(Excerpts from a dataset)
· · · · ·

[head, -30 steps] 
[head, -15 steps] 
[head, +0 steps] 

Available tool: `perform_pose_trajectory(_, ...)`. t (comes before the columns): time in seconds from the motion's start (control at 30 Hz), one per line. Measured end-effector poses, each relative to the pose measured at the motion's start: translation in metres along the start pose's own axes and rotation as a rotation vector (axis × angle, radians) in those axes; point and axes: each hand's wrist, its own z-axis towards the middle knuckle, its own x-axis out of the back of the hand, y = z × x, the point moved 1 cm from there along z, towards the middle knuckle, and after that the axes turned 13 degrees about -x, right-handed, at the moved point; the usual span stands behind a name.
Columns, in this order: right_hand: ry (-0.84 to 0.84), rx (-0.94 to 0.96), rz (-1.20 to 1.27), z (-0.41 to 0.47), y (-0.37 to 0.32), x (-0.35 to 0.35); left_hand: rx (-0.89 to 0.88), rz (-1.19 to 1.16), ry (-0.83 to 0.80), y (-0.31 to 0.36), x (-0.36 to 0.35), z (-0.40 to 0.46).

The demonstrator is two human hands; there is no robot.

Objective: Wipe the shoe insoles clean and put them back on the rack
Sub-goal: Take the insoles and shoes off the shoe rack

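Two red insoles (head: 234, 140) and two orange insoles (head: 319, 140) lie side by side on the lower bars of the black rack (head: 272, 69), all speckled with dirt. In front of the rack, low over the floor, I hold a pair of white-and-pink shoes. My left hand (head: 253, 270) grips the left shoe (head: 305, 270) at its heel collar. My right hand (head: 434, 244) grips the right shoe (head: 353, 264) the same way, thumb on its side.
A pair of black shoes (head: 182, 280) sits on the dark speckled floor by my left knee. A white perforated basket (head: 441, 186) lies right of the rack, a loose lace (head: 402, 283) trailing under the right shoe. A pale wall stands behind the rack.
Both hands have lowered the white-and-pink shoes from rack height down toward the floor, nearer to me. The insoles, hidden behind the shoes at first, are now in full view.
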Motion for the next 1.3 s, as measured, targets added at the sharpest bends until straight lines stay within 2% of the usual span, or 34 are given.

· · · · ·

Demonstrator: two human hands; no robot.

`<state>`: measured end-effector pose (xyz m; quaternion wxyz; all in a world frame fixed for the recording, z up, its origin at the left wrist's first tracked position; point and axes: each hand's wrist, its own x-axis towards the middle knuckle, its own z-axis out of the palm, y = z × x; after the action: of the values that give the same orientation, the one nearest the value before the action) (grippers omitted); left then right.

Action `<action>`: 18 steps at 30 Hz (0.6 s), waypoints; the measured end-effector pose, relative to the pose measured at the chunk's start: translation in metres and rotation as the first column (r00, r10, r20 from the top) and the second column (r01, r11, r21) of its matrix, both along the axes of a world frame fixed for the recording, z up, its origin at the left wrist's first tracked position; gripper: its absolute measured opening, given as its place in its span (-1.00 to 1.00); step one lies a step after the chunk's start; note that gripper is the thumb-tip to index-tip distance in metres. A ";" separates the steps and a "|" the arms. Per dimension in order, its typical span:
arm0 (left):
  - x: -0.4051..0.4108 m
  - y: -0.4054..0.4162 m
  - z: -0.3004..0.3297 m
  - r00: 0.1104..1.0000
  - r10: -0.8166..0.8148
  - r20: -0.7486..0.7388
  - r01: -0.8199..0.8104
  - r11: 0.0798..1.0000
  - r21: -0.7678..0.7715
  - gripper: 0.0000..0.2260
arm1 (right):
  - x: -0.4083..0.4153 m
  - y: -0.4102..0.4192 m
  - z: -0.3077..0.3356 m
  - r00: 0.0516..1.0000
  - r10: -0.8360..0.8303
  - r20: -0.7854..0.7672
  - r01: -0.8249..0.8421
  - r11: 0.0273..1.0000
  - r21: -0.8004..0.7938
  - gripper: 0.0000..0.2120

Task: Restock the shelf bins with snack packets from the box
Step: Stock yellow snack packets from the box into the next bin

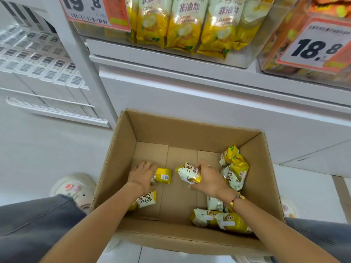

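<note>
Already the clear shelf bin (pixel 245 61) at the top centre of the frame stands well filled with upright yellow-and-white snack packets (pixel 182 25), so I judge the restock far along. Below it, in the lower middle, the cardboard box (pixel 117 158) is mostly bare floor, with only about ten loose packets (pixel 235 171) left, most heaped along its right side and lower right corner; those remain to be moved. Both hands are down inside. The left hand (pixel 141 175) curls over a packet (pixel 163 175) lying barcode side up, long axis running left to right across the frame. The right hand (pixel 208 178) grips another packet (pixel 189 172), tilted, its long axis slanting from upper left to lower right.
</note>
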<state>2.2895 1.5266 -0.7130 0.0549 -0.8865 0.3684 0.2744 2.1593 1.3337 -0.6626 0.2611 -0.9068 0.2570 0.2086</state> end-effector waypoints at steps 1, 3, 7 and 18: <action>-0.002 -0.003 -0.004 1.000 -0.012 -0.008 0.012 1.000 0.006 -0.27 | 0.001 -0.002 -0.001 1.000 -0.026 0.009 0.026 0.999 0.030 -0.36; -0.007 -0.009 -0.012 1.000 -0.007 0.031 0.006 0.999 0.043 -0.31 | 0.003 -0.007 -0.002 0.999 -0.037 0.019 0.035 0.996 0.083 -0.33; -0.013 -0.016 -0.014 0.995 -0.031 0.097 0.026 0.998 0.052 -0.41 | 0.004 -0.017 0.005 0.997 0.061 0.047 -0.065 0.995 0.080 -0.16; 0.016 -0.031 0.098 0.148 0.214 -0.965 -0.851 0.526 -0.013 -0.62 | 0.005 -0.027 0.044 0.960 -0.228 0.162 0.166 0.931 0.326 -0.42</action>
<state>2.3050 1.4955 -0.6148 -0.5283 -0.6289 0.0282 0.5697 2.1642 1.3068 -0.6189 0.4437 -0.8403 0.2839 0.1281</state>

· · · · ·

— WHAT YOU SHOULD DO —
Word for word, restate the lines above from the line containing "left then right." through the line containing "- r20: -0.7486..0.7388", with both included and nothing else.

— TASK RESPONSE —
`<state>`: measured end-effector pose (xyz m; quaternion wxyz; all in a world frame fixed for the recording, z up, its origin at the left wrist's first tracked position; point and axes: each hand's wrist, its own x-axis towards the middle knuckle, its own z-axis out of the palm, y = z × x; after the action: of the values that give the same orientation, the one nearest the value before the action) (grippers omitted); left then right.

Action `<action>`: 18 steps at 30 Hz (0.6 s), waypoints; the measured end-effector pose, relative to the pose measured at the chunk's start: translation in metres and rotation as the first column (r00, r10, r20 from the top) and the second column (r01, r11, r21) of its matrix, both along the axes of a world frame fixed for the recording, z up, its origin at the left wrist's first tracked position; gripper: its absolute measured opening, given as its place in its span (-1.00 to 1.00); step one lies a step after the chunk's start; note that gripper is the thumb-tip to index-tip distance in metres. A ";" separates the steps and a "|" the arms. Per dimension in order, its typical span:
arm0 (left):
  - x: -0.4051..0.4108 m
  - y: -0.4054..0.4162 m
  - z: -0.3004..0.3297 m
  - r00: 0.1104..1.0000
  - r10: -0.8166..0.8148
  - r20: -0.7486..0.7388

No more work remains for this exercise.